Eles estão tentando salvar a Terra e você está atrapalhando.
Você teima em abrir a torneira da pia para lavar as duas mãos ao mesmo tempo. Insiste em ligar diariamente o chuveiro. Consome oxigênio sem parar, e dá o que em troca ao planeta? Só gás carbônico, agravando o efeito estufa.
Eles ainda vão criar o Dia Mundial Sem Você.
Por enquanto, existe o Dia Mundial Sem Carros, e parece que estão planejando um Dia Mundial Sem Elevador. Resumindo, quanto menos coisas o ser humano fizer, melhor. De preferência, no escuro.
A Hora do Planeta é uma dessas tentativas de corrigir a aberração que é a vida que você leva. Desse jeito, meu caro, melhor as trevas. E não fique achando que vale o escurinho do cinema ou um blecaute romântico a dois. É sem ar-condicionado.
Mas não se sinta, ao aderir, um herói da economia de energia – outra coisa que você, consumista, teima em sugar do planeta. Não há economia alguma, porque o apagão do bem não foi programado para um horário de pico. Você não está salvando um kilowatt sequer.
A causa é muito mais nobre: está em jogo a sobrevivência dos marqueteiros do fim do mundo. Ao apagar a luz e entrar na corrente moderninha (uma espécie de pirâmide do apocalipse), você está salvando o emprego de pelo menos um eco-burocrata – e evitando que ele tenha idéias piores.

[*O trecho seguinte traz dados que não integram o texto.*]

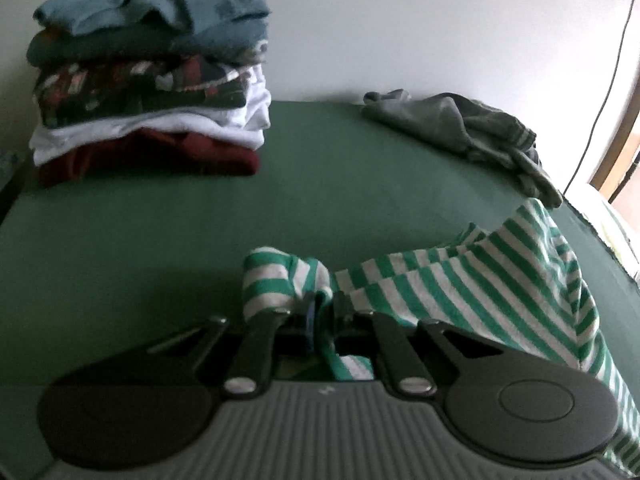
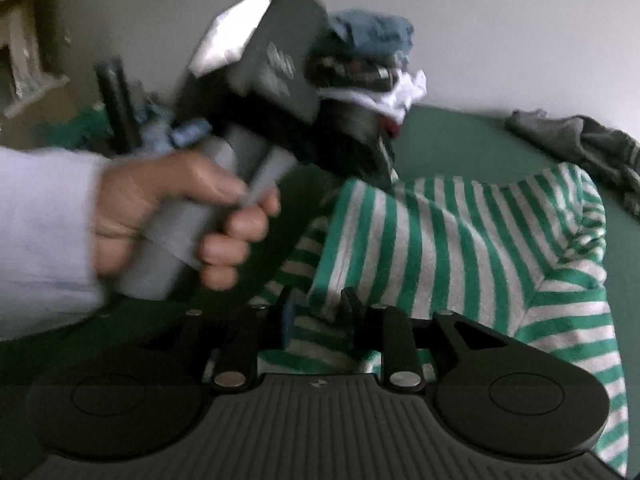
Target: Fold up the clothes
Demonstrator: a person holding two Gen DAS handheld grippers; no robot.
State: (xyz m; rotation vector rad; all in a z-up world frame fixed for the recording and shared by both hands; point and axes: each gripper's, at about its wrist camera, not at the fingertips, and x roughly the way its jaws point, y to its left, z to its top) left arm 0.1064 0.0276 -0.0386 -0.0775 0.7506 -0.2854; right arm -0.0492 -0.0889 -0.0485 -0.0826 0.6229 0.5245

O slogan da Hora do Planeta é incisivo: “De que lado você está?” É natural que perguntem, no escuro não dá para enxergar mesmo.
Diga logo que você está do lado do planeta (até porque a lei da gravidade te obriga), e que não tem nem notícias do que se passa do outro lado, a não ser pelas mensagens do Chico Xavier.
Pronto, você já não é mais um capitalista selvagem perdulário. Está livre do purgatório ecológico. O último que sair acenda a luz.